→ WHAT IS NEEDED
An exact copy of every record below is needed, with all pictures removed.

→ SUPPLIED MATERIAL
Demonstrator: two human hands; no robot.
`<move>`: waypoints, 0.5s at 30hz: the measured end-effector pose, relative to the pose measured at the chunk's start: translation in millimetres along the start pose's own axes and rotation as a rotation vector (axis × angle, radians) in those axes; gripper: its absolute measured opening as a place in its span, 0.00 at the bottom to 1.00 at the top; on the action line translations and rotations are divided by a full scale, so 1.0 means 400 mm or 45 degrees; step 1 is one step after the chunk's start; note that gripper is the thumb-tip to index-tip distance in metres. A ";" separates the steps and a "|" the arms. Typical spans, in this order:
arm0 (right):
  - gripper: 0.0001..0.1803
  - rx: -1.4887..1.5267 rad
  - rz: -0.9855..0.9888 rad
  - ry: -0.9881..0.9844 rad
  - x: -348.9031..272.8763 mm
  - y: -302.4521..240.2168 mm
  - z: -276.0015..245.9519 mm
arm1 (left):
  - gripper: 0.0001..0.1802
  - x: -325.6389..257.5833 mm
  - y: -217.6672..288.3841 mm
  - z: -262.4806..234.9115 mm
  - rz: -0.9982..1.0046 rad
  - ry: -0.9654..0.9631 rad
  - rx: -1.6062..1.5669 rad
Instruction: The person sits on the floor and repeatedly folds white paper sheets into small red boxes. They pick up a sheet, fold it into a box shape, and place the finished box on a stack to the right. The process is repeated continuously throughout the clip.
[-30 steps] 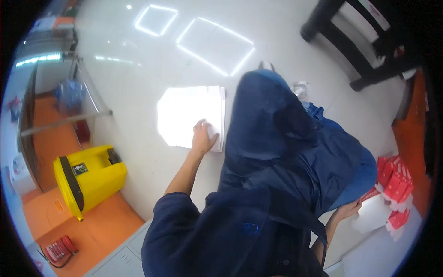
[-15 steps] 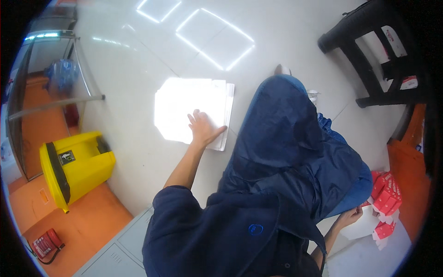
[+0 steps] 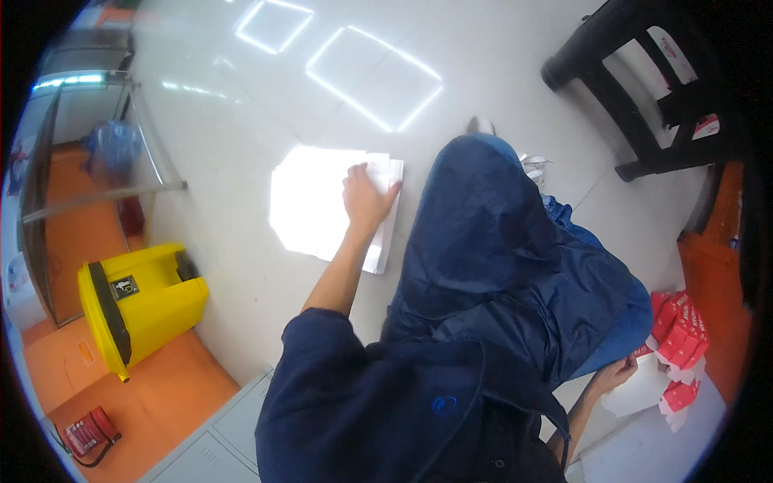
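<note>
A stack of flat white cardboard sheets (image 3: 310, 205), overexposed by glare, lies on the floor left of my knees. My left hand (image 3: 368, 197) rests on the upper right part of this stack, thumb apart from the fingers near its right edge. At the lower right, beside my thigh, my right hand (image 3: 616, 376) is closed at the edge of a white-and-red paper box (image 3: 634, 393); my leg and sleeve partly hide this hand. Several red paper boxes with white flaps (image 3: 680, 332) sit right against that piece.
A black stool (image 3: 644, 97) stands at the upper right. On the left are a yellow pedal bin (image 3: 149, 302), a metal-framed rack (image 3: 105, 193) and a red object with a black strap (image 3: 87, 432). A grey cabinet (image 3: 217, 439) is at the lower left.
My left hand has slid up and to the right across the stack, its fingers closer together. My right hand stays at the box edge. The whole view has shifted slightly.
</note>
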State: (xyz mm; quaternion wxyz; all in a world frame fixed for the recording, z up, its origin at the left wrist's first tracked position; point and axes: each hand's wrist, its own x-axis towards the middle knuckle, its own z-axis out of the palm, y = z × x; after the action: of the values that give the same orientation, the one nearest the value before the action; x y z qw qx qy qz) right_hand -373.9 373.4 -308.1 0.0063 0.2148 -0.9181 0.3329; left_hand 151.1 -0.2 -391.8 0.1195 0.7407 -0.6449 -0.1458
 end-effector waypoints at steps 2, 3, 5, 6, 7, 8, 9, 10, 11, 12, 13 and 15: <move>0.19 -0.035 -0.003 -0.024 0.008 0.029 -0.009 | 0.42 0.056 0.039 0.004 -0.061 -0.033 -0.011; 0.18 0.001 0.005 -0.034 0.009 0.040 -0.007 | 0.41 0.080 0.032 0.007 -0.092 -0.073 0.012; 0.18 0.067 0.033 -0.031 0.003 0.056 -0.007 | 0.37 0.111 0.011 0.020 -0.104 -0.074 -0.024; 0.18 0.059 0.041 -0.017 -0.004 0.037 -0.002 | 0.36 0.118 0.013 0.015 -0.093 -0.055 -0.020; 0.17 0.053 0.049 -0.013 -0.013 -0.001 0.003 | 0.35 0.113 0.016 -0.003 -0.091 -0.035 -0.008; 0.17 0.046 0.056 -0.011 -0.021 -0.021 0.007 | 0.34 0.112 0.015 -0.015 -0.089 -0.016 0.004; 0.17 0.047 0.039 0.001 -0.020 -0.009 0.006 | 0.32 0.116 0.010 -0.013 -0.054 -0.021 -0.009; 0.17 0.049 0.020 0.012 -0.015 0.013 0.007 | 0.31 0.121 0.002 -0.008 -0.021 -0.026 -0.022; 0.16 0.050 0.001 0.022 -0.010 0.028 0.004 | 0.30 0.126 -0.008 -0.003 0.011 -0.031 -0.035; 0.16 0.032 -0.001 0.004 -0.004 0.035 -0.001 | 0.28 0.132 -0.019 0.002 0.031 -0.023 -0.051; 0.16 0.013 -0.005 -0.014 0.001 0.041 -0.006 | 0.26 0.137 -0.032 0.006 0.051 -0.014 -0.068; 0.15 -0.054 -0.008 0.025 0.001 0.028 -0.010 | 0.22 0.140 -0.061 -0.004 0.063 0.032 -0.155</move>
State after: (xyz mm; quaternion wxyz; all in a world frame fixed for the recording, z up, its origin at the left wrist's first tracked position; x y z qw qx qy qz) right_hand -379.3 383.3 -311.9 0.0210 0.2144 -0.9242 0.3153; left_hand 181.1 -52.0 -402.6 0.1760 0.7176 -0.6514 -0.1726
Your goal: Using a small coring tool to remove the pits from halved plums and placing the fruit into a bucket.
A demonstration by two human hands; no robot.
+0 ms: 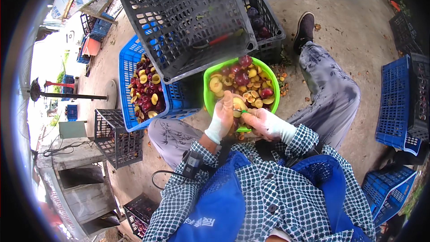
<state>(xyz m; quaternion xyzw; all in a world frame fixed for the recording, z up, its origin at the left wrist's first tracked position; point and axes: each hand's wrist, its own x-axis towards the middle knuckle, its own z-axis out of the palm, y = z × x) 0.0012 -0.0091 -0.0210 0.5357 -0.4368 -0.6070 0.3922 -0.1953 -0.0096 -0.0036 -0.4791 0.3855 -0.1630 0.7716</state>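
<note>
My left hand (220, 115), in a white fingerless glove, is closed on a plum (239, 103) whose yellow flesh shows. Close against it, my right hand (266, 124), gloved the same way, is closed on a small green tool (243, 111); its working end is hidden at the fruit. Both hands are over the near side of a bright green basin (275, 77). Whole dark red plums (242, 78) and yellow cut pieces (255, 94) fill the basin.
A blue crate (126, 65) of plum halves stands left of the basin. An empty black crate (179, 62) tilts above it, with a red-handled tool (220, 39) inside. Beyond, another black crate (278, 31) holds whole plums. Blue crates (389, 107) stand at right; scraps litter the floor.
</note>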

→ FINISHED TASK
Demonstrator: two human hands; no robot.
`<move>`: waypoints, 0.5s at 30hz: the measured end-effector pose, relative to the pose measured at the chunk's start: translation in millimetres along the start pose's own axes and rotation as a rotation vector (axis × angle, radians) in those axes; gripper: its absolute measured opening as a place in its span, 0.00 at the bottom to 1.00 at the top; on the action line translations and rotations are divided by a full scale, so 1.0 means 400 mm or 45 degrees; step 1 is one step after the chunk's start; note that gripper is the thumb-tip to index-tip distance in metres. A ";" separates the steps and a "|" the arms. Typical spans, in this order:
arm0 (right):
  - gripper: 0.0001..0.1803
  - rx: -1.4887..1.5267 rad
  - rz: -0.9855..0.9888 rad
  - ry: -0.9881..0.9844 rad
  - x: -348.9031..272.8763 mm
  - y: -302.4521..240.2168 mm
  - z: -276.0015..245.9519 mm
arm1 (left):
  - gripper: 0.0001..0.1802
  - x: -325.6389..257.5833 mm
  - y: -217.6672..288.3841 mm
  - z: -262.4806..234.9115 mm
  - rz: -0.9982..1.0046 rad
  - ry: -0.9654..0.9631 rad
  - rx: -1.6062..1.5669 rad
Instruction: The person sits on the floor and repeatedly folds white paper sheets into small red boxes. They pick up a sheet, fold it into a box shape, and place the finished box on a stack to the right. The process is repeated continuously throughout the clip.
[-30 steps] 
[-15 steps] 
[+0 steps] 
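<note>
A stack of flat white cardboard sheets (image 3: 310, 205), overexposed by glare, lies on the floor left of my knees. My left hand (image 3: 368, 197) rests on the upper right part of this stack, thumb apart from the fingers near its right edge. At the lower right, beside my thigh, my right hand (image 3: 616, 376) is closed at the edge of a white-and-red paper box (image 3: 634, 393); my leg and sleeve partly hide this hand. Several red paper boxes with white flaps (image 3: 680, 332) sit right against that piece.
A black stool (image 3: 644, 97) stands at the upper right. On the left are a yellow pedal bin (image 3: 149, 302), a metal-framed rack (image 3: 105, 193) and a red object with a black strap (image 3: 87, 432). A grey cabinet (image 3: 217, 439) is at the lower left.
My left hand has slid up and to the right across the stack, its fingers closer together. My right hand stays at the box edge. The whole view has shifted slightly.
</note>
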State: (xyz mm; quaternion wxyz; all in a world frame fixed for the recording, z up, its origin at the left wrist's first tracked position; point and axes: each hand's wrist, its own x-axis towards the middle knuckle, its own z-axis out of the palm, y = z × x; after the action: of the values that give the same orientation, the one nearest the value before the action; x y z qw qx qy qz) right_hand -373.9 373.4 -308.1 0.0063 0.2148 -0.9181 0.3329; left_hand 151.1 -0.2 -391.8 0.1195 0.7407 -0.6449 -0.1458
 end-effector waypoints at steps 2, 3, 5, 6, 7, 8, 9, 10, 11, 12, 13 and 15: <move>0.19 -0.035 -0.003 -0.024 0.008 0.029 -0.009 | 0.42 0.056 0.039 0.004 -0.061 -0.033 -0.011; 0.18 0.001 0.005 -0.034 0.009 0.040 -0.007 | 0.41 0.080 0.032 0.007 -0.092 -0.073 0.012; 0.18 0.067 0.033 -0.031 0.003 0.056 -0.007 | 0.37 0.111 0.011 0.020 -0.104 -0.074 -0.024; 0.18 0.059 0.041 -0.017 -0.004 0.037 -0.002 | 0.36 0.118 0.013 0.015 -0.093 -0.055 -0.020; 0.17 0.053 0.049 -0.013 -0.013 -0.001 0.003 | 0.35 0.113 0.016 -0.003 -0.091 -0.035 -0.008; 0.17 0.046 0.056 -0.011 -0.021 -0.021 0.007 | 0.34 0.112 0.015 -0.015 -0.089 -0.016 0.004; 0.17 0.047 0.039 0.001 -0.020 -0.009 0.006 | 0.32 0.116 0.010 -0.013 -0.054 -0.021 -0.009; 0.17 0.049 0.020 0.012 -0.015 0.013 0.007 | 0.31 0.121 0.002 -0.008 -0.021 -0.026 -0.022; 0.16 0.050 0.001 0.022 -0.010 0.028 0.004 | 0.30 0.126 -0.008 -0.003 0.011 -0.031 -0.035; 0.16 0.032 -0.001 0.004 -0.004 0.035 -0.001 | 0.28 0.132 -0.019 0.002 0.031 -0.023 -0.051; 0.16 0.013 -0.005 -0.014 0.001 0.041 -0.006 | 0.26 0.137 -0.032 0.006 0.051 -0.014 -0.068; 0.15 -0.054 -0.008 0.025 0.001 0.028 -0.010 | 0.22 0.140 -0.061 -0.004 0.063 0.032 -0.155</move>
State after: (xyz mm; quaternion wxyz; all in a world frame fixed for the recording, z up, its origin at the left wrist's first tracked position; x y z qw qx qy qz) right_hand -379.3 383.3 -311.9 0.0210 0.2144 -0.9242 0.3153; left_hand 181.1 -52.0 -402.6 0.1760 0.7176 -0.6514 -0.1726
Your goal: Using a small coring tool to remove the pits from halved plums and placing the fruit into a bucket.
A demonstration by two human hands; no robot.
+0 ms: 
<state>(xyz m; quaternion xyzw; all in a world frame fixed for the recording, z up, its origin at the left wrist's first tracked position; point and axes: each hand's wrist, its own x-axis towards the middle knuckle, its own z-axis out of the palm, y = z × x) 0.0012 -0.0091 -0.0210 0.5357 -0.4368 -0.6070 0.3922 -0.1953 -0.0096 -0.0036 -0.4791 0.3855 -0.1630 0.7716</state>
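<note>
My left hand (220, 115), in a white fingerless glove, is closed on a plum (239, 103) whose yellow flesh shows. Close against it, my right hand (266, 124), gloved the same way, is closed on a small green tool (243, 111); its working end is hidden at the fruit. Both hands are over the near side of a bright green basin (275, 77). Whole dark red plums (242, 78) and yellow cut pieces (255, 94) fill the basin.
A blue crate (126, 65) of plum halves stands left of the basin. An empty black crate (179, 62) tilts above it, with a red-handled tool (220, 39) inside. Beyond, another black crate (278, 31) holds whole plums. Blue crates (389, 107) stand at right; scraps litter the floor.
</note>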

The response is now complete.